The first appearance of The 9/11 leading suspects before a military tribunal at the USA base at Guantanamo Bay, on Saturday 05/05/2012, has been marked by hectic scenes.

Khalid Shaik Mohammed; Tawfiq bin Attash; Ramzi Binalshibh; Ali Abdul Aziz Ali and Mustafa al-Hawsawi accused of plotting the 2001 attacks refused to respond to questions during the seven-hour hearing. The five refused to enter pleas on murder and terrorism charges. The charges can carry the death penalty.

They will now be asked again to enter pleas of guilty or not guilty at a later hearing. The men are being tried by a military tribunal after an attempt to transfer them to a US civilian court in 2009 failed in the face of a public outcry and Congressional opposition (see – Holder’s NY Decision). Newly introduced rules include a ban on evidence obtained under torture. But defence lawyers still say the Guantanamo trial system lacks legitimacy because of restricted access to their clients.

The arraignment hearing – in which the defendants are read the charges against them – was first delayed when Tawfiq bin Attash arrived in court restrained in his chair. The restraints were later removed after defence counsel had given assurances that he would “behave”. Another defendant, Ramzi Binalshibh, knelt and prayed for several minutes.

Khalid Shaik Mohammed, wearing a white turban and a flowing beard, refused to answer the judge’s questions. His lawyer said he was refusing to listen to the judge in protest at his alleged torture in custody and because he believed the tribunal was unfair. The hearing was further delayed when all the defendants refused to wear the earphones that provide translation into Arabic. It later resumed with an Arabic translator present in court – ensuring that the accused could follow proceedings.
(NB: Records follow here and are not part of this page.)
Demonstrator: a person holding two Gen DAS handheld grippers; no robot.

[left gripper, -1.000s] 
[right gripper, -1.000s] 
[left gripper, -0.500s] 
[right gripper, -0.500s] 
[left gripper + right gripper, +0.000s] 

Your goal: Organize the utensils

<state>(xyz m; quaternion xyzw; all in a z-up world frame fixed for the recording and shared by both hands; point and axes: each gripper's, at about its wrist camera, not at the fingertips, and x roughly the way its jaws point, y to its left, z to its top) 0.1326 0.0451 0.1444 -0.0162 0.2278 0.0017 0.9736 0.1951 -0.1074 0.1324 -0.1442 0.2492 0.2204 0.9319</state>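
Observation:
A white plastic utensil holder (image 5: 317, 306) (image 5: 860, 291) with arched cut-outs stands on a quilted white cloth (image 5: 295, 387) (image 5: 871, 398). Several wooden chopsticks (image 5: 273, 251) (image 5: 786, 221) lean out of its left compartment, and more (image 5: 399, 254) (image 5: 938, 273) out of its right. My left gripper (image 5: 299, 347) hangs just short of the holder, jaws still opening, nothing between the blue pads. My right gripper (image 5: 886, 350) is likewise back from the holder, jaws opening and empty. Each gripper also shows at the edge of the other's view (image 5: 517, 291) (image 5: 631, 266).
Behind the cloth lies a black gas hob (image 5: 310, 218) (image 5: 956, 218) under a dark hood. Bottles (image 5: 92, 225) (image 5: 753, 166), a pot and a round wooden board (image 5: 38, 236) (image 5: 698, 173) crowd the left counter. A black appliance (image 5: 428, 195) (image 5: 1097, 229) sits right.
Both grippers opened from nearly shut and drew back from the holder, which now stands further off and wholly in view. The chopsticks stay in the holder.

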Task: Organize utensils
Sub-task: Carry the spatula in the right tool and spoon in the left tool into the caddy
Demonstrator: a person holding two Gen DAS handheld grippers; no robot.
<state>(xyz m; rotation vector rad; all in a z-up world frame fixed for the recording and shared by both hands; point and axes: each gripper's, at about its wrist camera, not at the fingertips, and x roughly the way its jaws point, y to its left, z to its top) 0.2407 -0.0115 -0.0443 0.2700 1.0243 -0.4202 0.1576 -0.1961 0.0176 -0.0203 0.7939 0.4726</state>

Ramzi Binalshibh eventually attempted to address the court. When told by the judge he could speak later he replied: “Maybe you’re not going to see us any more. Maybe they will kill me and say I committed suicide.”

The decision to hold a military rather than a civilian trial remains controversial and follows a lengthy legal wrangle over where the five men would face justice. One of the defendants’ lawyers, James Connell, predicted the trial would take years to complete.

US prosecutors allege that he was involved with a host of other terrorist activities. These include the Bali ‘02 Bombings, in Indonesia, the 02/26/1993 World Trade Center bombing, the murder of American journalist Daniel Pearl and a failed 2001 attempt to blow up an airliner using a shoe bomb.

Khalid Sheikh Mohammed has alleged that he was repeatedly tortured during his detention in Cuba. CIA documents confirm that he was subjected to simulated drowning, known as waterboarding, 183 times.

The first hearing in Guantanamo was the first sample of what could be the face of the trial in New York (see – Controversial Decision). It seems USA is stuck with the 9/11 defendants without a clear judicial path to end the saga (see – U.S VALUES).